In 1823 he was chosen, in preference to David Maclagan, as lecturer on Military Surgery at the University of Edinburgh, which then, and for some years afterwards, was the only place in the United Kingdom where special instruction was given in a department of surgical science, the importance of which had too plainly been demonstrated during the long war just ended. In 1821 he was elected to the Aesculapian Club. In 1821 Ballingall was also elected a member of the Harveian Society of Edinburgh and served as president in 1824 and 1830.

In 1825 Ballingall succeeded to the Chair of military surgery, the duties of which he discharged with untiring zeal for 30 years until his death.

He was knighted in 1830 on the occasion of the accession of King William IV.

In 1832-3 his address is recorded as 13 Heriot Row in Edinburgh.

In 1836 he was elected President of the Royal College of Surgeons in Edinburgh.

In 1840 he was living at 13 Heriot Row in Edinburgh's Second New Town.

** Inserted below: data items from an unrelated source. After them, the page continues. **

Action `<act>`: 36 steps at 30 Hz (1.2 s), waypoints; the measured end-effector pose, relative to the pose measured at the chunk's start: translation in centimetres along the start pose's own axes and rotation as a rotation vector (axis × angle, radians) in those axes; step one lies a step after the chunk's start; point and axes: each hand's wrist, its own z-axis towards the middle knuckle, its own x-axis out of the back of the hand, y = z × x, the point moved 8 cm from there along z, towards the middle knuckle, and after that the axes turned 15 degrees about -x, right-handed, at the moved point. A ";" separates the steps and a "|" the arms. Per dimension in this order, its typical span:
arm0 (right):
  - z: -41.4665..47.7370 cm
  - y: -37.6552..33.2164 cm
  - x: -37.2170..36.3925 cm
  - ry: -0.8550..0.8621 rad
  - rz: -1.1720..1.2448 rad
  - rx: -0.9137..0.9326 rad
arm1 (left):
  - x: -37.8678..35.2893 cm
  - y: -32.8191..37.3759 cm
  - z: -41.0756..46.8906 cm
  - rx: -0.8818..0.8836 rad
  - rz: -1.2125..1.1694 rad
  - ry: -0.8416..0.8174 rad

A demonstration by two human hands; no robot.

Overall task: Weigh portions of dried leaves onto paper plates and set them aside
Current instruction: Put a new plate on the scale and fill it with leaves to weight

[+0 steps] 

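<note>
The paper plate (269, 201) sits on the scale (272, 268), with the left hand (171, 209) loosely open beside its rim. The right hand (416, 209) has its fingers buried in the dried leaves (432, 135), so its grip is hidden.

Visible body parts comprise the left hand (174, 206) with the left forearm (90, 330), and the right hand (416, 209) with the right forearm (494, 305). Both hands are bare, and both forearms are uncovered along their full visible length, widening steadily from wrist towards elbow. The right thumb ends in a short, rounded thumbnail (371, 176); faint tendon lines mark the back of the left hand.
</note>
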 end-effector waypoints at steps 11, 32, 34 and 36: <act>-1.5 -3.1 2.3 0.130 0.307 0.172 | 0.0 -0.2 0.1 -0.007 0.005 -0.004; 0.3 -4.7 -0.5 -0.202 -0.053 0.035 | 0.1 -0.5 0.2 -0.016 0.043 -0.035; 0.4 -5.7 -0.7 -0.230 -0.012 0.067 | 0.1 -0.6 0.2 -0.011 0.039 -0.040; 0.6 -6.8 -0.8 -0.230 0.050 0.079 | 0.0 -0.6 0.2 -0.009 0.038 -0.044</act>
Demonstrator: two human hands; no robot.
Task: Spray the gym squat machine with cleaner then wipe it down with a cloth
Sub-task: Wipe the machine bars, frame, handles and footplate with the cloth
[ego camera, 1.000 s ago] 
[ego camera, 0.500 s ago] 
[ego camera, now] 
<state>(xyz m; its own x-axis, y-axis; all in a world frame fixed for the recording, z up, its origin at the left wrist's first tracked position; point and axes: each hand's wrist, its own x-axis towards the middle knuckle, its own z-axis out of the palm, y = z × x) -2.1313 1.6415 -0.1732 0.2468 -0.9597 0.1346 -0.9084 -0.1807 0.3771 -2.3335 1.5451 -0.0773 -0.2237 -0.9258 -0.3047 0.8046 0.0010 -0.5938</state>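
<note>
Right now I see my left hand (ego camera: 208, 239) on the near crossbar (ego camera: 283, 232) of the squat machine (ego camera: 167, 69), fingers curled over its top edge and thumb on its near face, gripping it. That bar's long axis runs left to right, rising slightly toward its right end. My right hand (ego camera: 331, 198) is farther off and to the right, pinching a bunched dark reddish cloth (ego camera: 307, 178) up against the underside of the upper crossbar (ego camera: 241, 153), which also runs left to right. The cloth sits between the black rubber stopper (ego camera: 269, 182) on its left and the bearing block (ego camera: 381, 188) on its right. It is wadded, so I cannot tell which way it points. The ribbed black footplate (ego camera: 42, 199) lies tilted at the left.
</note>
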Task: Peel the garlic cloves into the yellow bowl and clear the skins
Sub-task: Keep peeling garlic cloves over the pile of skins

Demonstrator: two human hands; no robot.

He died at his estate at Blairgowrie on 4 December 1855.

==Publications==
Ballingall, who was a fellow of the Royal Society of Edinburgh and corresponding member of the French Institute, was author of various professional works, the most important being:
- Observations on the Diseases of European Troops in India
- Observations on the Site and Construction of Hospitals
- Outlines of Military Surgery

The last, which is still regarded as an instructive work, went through five editions, the fifth appearing at the time of the Russian war, shortly before the Ballingall's death.